Return exactly the lines of the records below, starting at the line that contains "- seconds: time" and ending at the line that contains "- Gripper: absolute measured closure", with both of those lines kept.

(Data records Opens)

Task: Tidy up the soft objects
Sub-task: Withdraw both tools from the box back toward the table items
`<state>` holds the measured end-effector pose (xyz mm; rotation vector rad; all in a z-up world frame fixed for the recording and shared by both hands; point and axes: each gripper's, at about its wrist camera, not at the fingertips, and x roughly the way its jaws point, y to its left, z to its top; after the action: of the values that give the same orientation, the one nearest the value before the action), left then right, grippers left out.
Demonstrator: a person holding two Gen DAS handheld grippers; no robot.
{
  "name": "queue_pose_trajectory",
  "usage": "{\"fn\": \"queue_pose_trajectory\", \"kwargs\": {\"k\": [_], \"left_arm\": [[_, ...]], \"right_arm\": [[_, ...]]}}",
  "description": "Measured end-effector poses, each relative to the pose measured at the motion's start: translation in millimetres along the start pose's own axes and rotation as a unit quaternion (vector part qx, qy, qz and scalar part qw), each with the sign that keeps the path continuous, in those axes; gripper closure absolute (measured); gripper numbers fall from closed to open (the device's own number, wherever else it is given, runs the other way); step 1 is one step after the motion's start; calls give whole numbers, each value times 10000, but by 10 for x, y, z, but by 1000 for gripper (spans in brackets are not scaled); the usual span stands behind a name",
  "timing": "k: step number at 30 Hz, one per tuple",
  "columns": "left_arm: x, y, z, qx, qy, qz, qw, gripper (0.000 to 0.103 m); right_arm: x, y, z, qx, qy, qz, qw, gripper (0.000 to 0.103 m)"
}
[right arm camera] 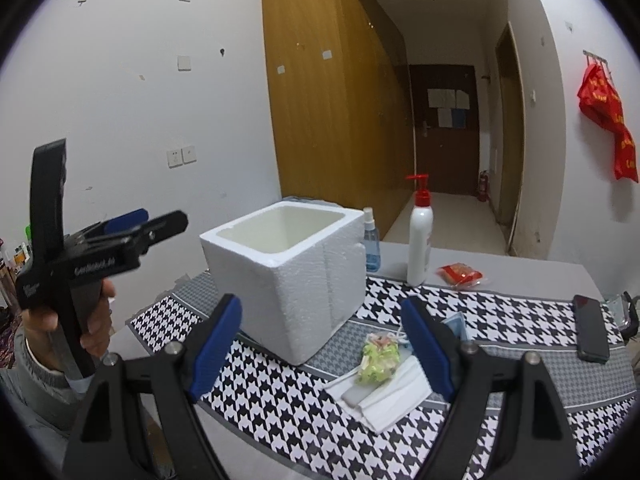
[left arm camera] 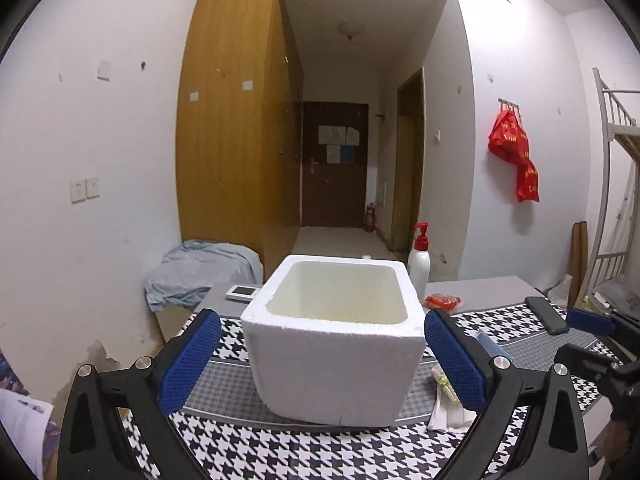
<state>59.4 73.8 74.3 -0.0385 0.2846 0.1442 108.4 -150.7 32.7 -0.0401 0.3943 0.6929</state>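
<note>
Soft things, a green-and-white bundle point(right arm camera: 380, 358) atop folded white cloths point(right arm camera: 380, 396), lie on the houndstooth mat point(right arm camera: 280, 408) on our desk point(right arm camera: 500, 264), just right of the empty foam box point(left arm camera: 332, 336). Our left gripper point(left arm camera: 320, 360) has its jaws wide, flanking the box without touching. Our right gripper point(right arm camera: 320, 348) faces the bundle, jaws wide and empty.

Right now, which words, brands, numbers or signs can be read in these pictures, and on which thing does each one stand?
"GenRobot.ai", roughly; the white print is small: on the black body of the left gripper, right wrist view.
Yellow characters on the red bags hanging on the wall: too blurred to read.
Papers on the dark door: too small to read.
Red print on the white pump bottle: unreadable.
Red snack packet: unreadable.
</note>
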Motion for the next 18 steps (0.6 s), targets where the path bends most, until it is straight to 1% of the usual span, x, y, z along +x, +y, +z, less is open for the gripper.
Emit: {"fn": "queue_pose_trajectory", "kwargs": {"k": [4,8,10,12,13,16,18], "left_arm": [[-147,-26,-65,24,-132,91,9999,1],[-238,-57,-116,52,-146,-109,9998,1],[-292,-71,-169,58,-244,-103,9996,1],[-328,-109,-214,168,-332,-44,9993,1],[-333,-124,-243,199,-333,-34,9992,1],[-341,-119,-307,151,-233,-225,9994,1],[-340,-139,-352,169,-189,-225,9994,1]], "right_arm": [[-114,30,-36,10,-77,-69,9999,18],[-185,47,-80,-22,-158,-196,9997,18],[-204,52,-110,-42,-187,-236,9995,18],[-227,58,-145,-75,-232,-298,9993,18],[-236,58,-158,-86,-254,-305,9992,18],[-263,58,-211,-109,-304,-345,9989,18],[-270,68,-253,-145,-305,-353,9988,18]]}}
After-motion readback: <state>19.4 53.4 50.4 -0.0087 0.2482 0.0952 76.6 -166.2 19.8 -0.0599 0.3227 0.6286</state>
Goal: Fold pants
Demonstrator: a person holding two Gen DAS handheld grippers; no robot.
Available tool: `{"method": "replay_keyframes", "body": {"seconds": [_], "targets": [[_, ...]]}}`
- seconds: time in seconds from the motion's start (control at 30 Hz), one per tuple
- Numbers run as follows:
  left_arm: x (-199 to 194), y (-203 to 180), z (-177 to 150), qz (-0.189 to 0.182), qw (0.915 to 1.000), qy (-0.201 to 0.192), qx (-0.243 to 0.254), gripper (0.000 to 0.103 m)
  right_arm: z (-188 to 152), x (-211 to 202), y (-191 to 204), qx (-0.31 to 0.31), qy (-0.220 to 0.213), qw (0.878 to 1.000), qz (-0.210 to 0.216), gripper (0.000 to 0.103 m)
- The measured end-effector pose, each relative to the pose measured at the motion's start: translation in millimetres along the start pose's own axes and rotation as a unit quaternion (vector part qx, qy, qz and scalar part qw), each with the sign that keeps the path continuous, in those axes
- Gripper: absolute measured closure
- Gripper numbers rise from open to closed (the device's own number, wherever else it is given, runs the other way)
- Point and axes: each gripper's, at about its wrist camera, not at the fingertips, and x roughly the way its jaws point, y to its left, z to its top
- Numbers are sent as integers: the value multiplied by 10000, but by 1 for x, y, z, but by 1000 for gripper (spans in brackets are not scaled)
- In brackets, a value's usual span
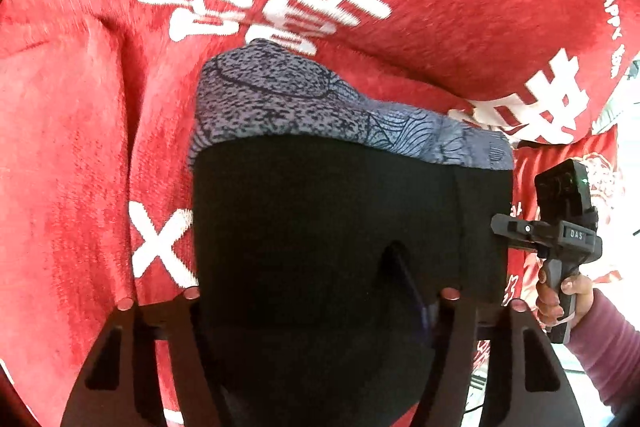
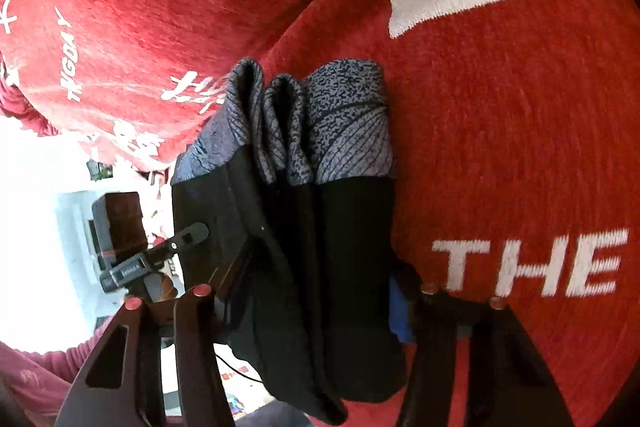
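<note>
The pants [image 1: 344,219] are black with a grey patterned band and are folded into a compact bundle on a red blanket [image 1: 80,147]. In the left wrist view the bundle fills the space between my left gripper's [image 1: 320,295] fingers, whose jaws stand wide apart around the cloth. The right gripper [image 1: 516,227] shows at the bundle's right edge, touching it. In the right wrist view the pants [image 2: 320,227] hang in several folds between my right gripper's [image 2: 312,291] wide-apart fingers. The left gripper [image 2: 188,235] touches their left edge.
The red blanket [image 2: 500,147] with white lettering covers the surface under and behind the pants, with creases at the left. A hand in a pink sleeve [image 1: 600,339] holds the right gripper's handle. A bright floor area [image 2: 40,227] lies beyond the blanket's edge.
</note>
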Motion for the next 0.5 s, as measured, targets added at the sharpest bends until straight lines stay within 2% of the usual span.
{"method": "replay_keyframes", "body": {"seconds": [0.1, 0.2, 0.5], "targets": [[-17, -11, -5, 1, 9998, -90, 194, 41, -6, -10, 5, 160, -120, 9995, 245, 53], [-34, -23, -16, 63, 9990, -109, 417, 42, -15, -19, 13, 222, -199, 9984, 480, 54], [-85, -25, -65, -8, 9991, -172, 391, 41, -75, -34, 41, 229, -210, 9961, 822, 54]]}}
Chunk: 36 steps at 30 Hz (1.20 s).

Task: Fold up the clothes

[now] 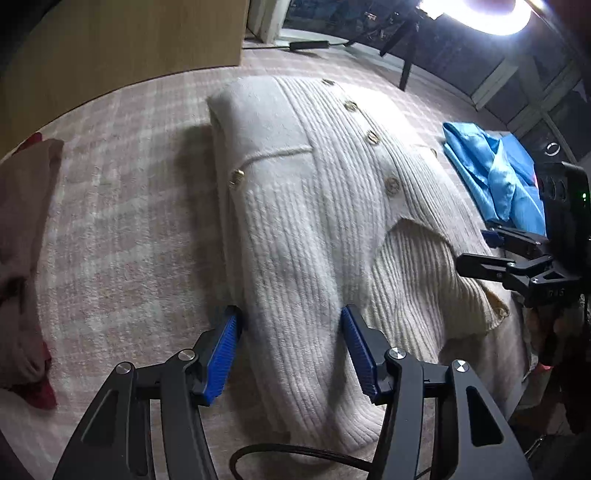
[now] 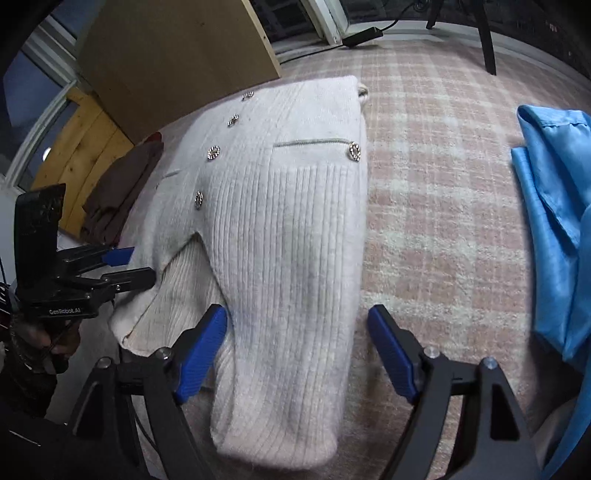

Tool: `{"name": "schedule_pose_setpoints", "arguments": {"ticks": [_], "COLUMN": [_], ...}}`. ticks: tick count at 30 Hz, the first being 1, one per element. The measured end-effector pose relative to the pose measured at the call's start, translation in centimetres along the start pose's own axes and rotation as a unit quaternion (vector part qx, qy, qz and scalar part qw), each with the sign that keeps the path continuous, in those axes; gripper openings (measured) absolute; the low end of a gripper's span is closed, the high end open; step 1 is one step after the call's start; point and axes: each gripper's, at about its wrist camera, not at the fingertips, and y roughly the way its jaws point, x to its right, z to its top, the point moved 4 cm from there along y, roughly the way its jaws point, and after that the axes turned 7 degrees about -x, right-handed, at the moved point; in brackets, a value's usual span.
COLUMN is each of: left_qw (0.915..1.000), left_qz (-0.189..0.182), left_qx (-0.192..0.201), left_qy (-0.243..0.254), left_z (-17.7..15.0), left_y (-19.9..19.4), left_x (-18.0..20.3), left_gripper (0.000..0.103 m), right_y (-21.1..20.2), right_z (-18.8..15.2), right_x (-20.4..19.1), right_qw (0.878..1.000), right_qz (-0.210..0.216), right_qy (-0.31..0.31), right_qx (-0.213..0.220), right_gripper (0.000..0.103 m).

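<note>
Straddling cream cardigan [image 1: 295,229]: both tools parted.

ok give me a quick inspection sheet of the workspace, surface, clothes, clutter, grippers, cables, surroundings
Surface: pink and white checked rug, soft pile.
Job's things: cream ribbed cardigan lying partly folded, both sleeves laid over the front, gold buttons up.
Clutter: blue satin garment to the cardigan's right; brown garment to its left, both apart from it.
Grippers: left gripper open, straddling the left sleeve; right gripper open over the right sleeve, pads not pressing.
Cables: dark cable looping over the cardigan's near edge; power adapter with cord at the rug's far edge.
Surroundings: wooden panel, chair leg, bright lamp.
</note>
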Motion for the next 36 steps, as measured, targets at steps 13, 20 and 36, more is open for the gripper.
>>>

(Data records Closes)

## Response area
- seconds: time in seconds from the motion's start (control at 30 Hz), one per tuple
- Numbers run as follows:
  left_arm: x (-199 to 194), y (-203 to 180), z (-177 to 150), qz (-0.189 to 0.182), qw (0.915 to 1.000), qy (-0.201 to 0.192), qx (-0.243 to 0.254), gripper (0.000 to 0.103 m)
  right_arm: z (-188 to 152), x (-211 to 202), y (-191 to 204), qx (-0.31 to 0.31), qy (-0.220 to 0.213), qw (0.878 to 1.000), qz (-0.210 to 0.216), gripper (0.000 to 0.103 m)
- The measured end-effector pose, each relative to the pose measured at the motion's start: translation in millimetres along the start pose's own axes and rotation as a unit quaternion (vector part qx, qy, qz and scalar part qw), each with the sign that keeps the path continuous, in those axes
- Gripper: absolute measured closure

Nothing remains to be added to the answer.